Schumacher seems to believe philosophy provides us with a path to wisdom and should guide us in relation to our goals. What these goals are is again a philosophical question and he proposes that traditional wisdom provides the following answer:
‘Man’s happiness is to move higher, to develop his highest faculties, to gain knowledge of the higher and highest things.’
Schumacher’s arguments are echoed in many more recent criticisms in relation to technology. For example, Jensen and Draffan (2004) make the following statement as an assessment of the state of science in the absence of higher-level regulation as suggested by Schumacher:
‘What does science do? It calls for everything to be measured. It calls for everything that cannot be measured to be ignored or destroyed.’ (pg 73)
Winner (1992) also comments on this theme, but on the poorly controlled and directed application of technology:
‘[…] a continuing and ever-accelerating process of technical innovation in all spheres of life, which brings with it numerous ‘unintended’ and uncontrolled consequences in nature and society […] the same technologies that have extended man’s control over the world are themselves difficult to control. Recognition of this fact is not limited to the critics of technological society. It extends to the most highly developed sectors of big technology where the science of cybernetics and an obsession with “command and control” have been responses to internal difficulties of this sort.’ (pp 28-29)
Many might argue that this obsession has only grown worse since winner made this statement in 1992. Technology is still out of control, but now it is even more powerful, and with more potential for destruction than ever before.

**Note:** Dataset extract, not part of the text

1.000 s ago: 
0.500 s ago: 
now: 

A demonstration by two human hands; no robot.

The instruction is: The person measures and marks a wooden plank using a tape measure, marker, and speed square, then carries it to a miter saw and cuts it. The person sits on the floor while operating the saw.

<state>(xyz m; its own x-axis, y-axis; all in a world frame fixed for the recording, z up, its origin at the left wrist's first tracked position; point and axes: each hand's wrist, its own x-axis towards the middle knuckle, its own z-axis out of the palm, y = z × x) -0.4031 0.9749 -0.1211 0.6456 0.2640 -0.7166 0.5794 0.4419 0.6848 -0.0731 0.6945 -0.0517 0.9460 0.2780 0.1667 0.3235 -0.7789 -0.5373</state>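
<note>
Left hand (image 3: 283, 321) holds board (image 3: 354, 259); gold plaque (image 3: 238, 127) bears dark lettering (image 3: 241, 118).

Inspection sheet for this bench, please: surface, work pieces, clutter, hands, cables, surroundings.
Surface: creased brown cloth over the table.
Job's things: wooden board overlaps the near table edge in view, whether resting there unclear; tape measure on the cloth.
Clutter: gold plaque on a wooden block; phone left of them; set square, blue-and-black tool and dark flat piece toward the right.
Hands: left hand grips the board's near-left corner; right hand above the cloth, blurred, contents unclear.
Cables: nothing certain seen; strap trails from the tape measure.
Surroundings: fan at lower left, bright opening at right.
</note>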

Perhaps it is time to consider how we can become master of our technologies, and in doing so, our own destiny?
- Jensen, D & Draffan, G, 2004; Welcome to the Machine: Science, Surveillance, and the Culture of Control, Chelsea Green Publishing, Vermont, USA.

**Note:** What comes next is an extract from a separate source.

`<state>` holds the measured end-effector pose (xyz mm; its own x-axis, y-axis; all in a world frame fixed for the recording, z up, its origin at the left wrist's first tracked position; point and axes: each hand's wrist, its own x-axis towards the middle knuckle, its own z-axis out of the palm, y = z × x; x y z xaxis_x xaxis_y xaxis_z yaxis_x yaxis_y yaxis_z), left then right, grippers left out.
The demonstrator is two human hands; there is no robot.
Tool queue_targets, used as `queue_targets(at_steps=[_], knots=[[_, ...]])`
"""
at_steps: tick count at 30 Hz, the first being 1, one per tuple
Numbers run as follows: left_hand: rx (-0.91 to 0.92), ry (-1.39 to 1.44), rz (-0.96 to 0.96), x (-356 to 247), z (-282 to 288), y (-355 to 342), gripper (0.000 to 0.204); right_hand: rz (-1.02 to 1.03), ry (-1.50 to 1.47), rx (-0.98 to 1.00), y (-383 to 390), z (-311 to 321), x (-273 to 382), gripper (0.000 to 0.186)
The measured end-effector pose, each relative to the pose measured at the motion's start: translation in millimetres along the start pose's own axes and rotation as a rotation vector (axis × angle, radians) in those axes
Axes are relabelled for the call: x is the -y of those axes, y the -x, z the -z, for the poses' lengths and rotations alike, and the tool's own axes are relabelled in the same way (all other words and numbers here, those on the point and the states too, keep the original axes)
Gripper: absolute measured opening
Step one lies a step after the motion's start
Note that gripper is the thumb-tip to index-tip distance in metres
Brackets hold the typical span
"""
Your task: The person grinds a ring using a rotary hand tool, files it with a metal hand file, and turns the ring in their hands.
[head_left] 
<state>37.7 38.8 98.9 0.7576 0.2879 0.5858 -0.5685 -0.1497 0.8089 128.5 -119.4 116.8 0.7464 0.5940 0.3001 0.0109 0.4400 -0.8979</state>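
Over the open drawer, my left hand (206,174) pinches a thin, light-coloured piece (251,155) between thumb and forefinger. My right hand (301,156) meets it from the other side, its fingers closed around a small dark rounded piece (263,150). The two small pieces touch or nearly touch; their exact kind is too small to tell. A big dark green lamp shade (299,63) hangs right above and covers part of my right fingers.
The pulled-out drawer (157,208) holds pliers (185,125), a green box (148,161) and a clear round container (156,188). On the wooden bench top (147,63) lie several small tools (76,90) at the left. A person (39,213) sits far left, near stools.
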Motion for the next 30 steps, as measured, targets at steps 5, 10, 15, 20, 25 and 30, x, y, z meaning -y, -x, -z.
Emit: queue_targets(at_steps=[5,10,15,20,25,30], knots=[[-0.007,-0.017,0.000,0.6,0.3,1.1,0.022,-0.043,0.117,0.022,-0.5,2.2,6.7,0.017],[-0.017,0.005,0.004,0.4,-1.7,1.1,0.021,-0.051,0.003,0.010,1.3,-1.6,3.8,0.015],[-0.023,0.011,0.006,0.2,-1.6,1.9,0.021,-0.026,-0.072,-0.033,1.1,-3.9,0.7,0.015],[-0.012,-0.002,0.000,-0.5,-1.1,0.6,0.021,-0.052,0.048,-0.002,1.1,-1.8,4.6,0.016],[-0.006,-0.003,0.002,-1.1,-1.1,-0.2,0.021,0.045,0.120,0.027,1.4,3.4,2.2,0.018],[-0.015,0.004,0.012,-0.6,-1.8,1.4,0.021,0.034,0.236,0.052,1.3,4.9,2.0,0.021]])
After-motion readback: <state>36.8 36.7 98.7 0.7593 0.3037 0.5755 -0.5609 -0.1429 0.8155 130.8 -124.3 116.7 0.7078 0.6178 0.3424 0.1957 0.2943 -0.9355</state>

- Lewis, FP, 1920; ‘History of the Parallel Postulate’, The American Mathematical Monthly, vol. 27, No. 1, pp 16–23. Available from: doi:10.2307/2973238, JSTOR 2973238.
- Schumacher, EF, 1977; A Guide for the Perplexed, Abacus.
- Schumacher, EF, 1974; Small is Beautiful, Abacus.
- Winner, L, 1992; Autonomous Technology: Technics-out-of-control as a Theme in Political Thought, The MIT Press.
- ‘The hundred most influential books since the war’, 1995; The Times Literary Supplement, October 6, p. 39.